Study 2: Tomatoes This study builds upon the findings from the study of leafy greens. This study aimed to identify possible sampling locations for tomatoes along the farm-to-packinghouse process. In addition, we also wanted to implement sampling plans based on scientific recommendations that would be feasible for growers to implement. The findings suggest that the best sampling locations are at harvest and receiving, and this aligns with the findings for the leafy green study. Locations where contamination levels are predicted to be present consistently and at higher levels are the sampling locations that result in the higher detection power. When the clustering level is higher (0.1% cluster) the best sampling location was predicted to be at packed product, showing that when contamination is high and highly clustered, the processing steps provide enough crosscontamination to make detection more powerful towards the end of the system. However, the model shows that for the 0.15% cluster contamination event, relative efficacy was a maximum of 12.3% compared to the 98.1% reduction achieved when contamination was random uniform (widespread 100% cluster). The model shows that for random uniform (widespread 100%) and the 10% cluster the best sampling plans are those that test the larger amount of product (60 and 20 tomatoes), while when contamination is highly clustered (1% or 0.1% cluster), the best sampling plans are those that sample more individual tomatoes (60 tomatoes, and 60 tomato mash). While some very large sampling plans (60 tomatoes and 60 tomato mash) typically showed large reductions in cells reaching the system endpoint, these specific plans are likely too large to be practical.
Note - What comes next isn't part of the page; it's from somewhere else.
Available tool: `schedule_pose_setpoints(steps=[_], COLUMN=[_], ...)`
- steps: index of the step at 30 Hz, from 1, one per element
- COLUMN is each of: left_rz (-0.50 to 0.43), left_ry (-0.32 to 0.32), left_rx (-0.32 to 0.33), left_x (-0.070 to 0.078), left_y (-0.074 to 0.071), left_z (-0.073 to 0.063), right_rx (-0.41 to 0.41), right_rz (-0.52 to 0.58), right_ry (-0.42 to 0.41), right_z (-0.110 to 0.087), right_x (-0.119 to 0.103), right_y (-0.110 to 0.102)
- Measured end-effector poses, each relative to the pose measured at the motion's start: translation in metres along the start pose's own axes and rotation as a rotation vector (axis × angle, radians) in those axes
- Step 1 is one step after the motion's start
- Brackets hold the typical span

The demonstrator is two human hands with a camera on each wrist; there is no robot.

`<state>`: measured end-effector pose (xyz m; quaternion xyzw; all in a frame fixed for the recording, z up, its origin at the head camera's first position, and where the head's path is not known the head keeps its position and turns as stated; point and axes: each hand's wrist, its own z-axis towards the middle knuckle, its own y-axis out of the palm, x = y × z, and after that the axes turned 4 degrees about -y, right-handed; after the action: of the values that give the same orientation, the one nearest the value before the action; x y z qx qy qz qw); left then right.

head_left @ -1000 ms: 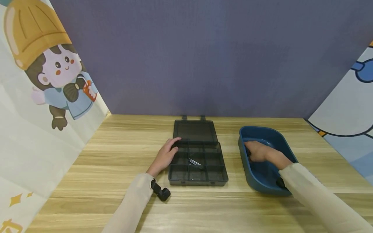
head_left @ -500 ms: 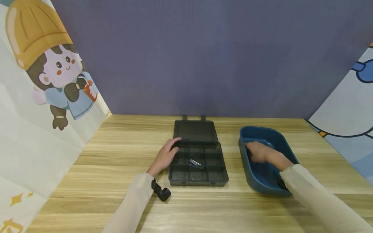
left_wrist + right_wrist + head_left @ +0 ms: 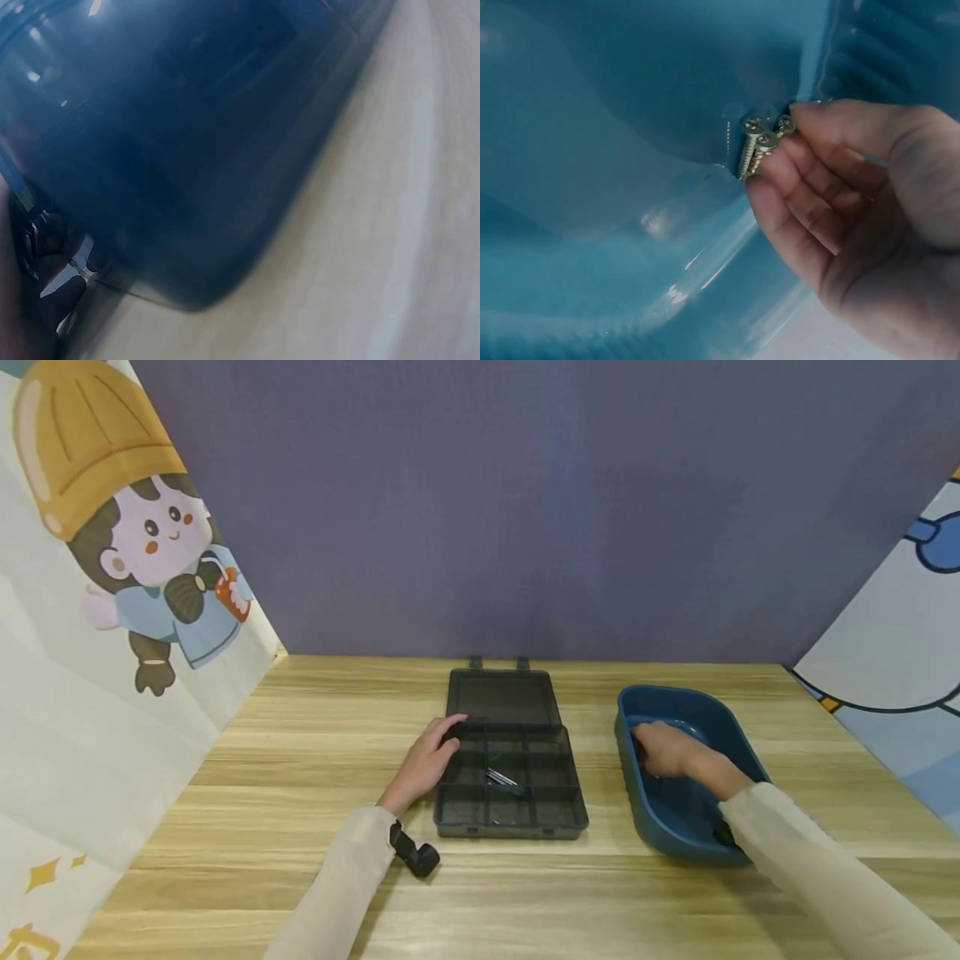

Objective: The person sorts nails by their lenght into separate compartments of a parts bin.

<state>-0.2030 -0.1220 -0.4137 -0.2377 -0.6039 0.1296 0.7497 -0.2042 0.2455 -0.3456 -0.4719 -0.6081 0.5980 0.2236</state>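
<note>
My right hand (image 3: 666, 750) reaches into the blue bin (image 3: 652, 822) by its left wall. In the right wrist view, thumb and fingers pinch at a small bunch of brass-coloured cross-head screws (image 3: 748, 150) down in the bin's corner. My left hand (image 3: 422, 766) rests with relaxed fingers along the left rim of a dark see-through compartment box (image 3: 510, 832). That box lies with its lid (image 3: 501, 695) folded back. Thin silvery metal pieces (image 3: 501, 777) lie in its middle compartment. The left wrist view mostly shows the box's dark side wall (image 3: 195, 150), with part of the hand at the lower left.
A small dark item (image 3: 722, 832) lies at the near end of the bin, partly behind the right sleeve. The wooden table (image 3: 540, 893) runs back to a grey-purple panel (image 3: 525, 510). Printed cartoon sheets stand at both sides. A black wrist camera (image 3: 416, 857) juts from the left wrist.
My right hand has shifted very slightly inside the bin. The left hand and the compartment box stay where they were.
</note>
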Motion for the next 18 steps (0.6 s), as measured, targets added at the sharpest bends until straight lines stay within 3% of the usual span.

More feasible plans like the 2 and 6 tomatoes sampling plans, which match total mass to 375 and 1,500 g masses collected with ICMSF plans, are underpowered, especially under highly clustered scenarios. 

Study 3: Cilantro Simulation results of FDA BAM Chapter 19B and 19C protocols showed that the number of samples matters for C. cayetanensis detection in cilantro. This study identified important contamination thresholds for C. cayetanensis detection. At levels above 1.58 oocysts per liter for water testing, and 0.92 oocysts per gram for produce testing, a single 10-L or 25-g sample will reliably detect C. cayetanensis contamination. This model provides the industry with information on the performance of the current testing methods for C. cayetanensis under different contamination levels, and testing scenarios. Similar results were observed after scenario analysis. Results showed that increased number of samples and daily testing have higher efficacy at detecting C. cayetanensis during a harvest season, whereas a single sample during the harvest season will have a hard time detecting a random contamination event. Overall analysis showed that testing both water and produce has a higher efficacy at detecting C. cayetanensis than only testing for water or produce. This is more evident when random irrigation with contaminated water occurs. Based on the simulation results, it would be ideal to increase the number of samples for both water and produce testing to increase the detection of C. cayetanensis, especially when lower contamination is expected. However, expenses associated with C. cayetanensis testing will limit the number of samples required for improved detection.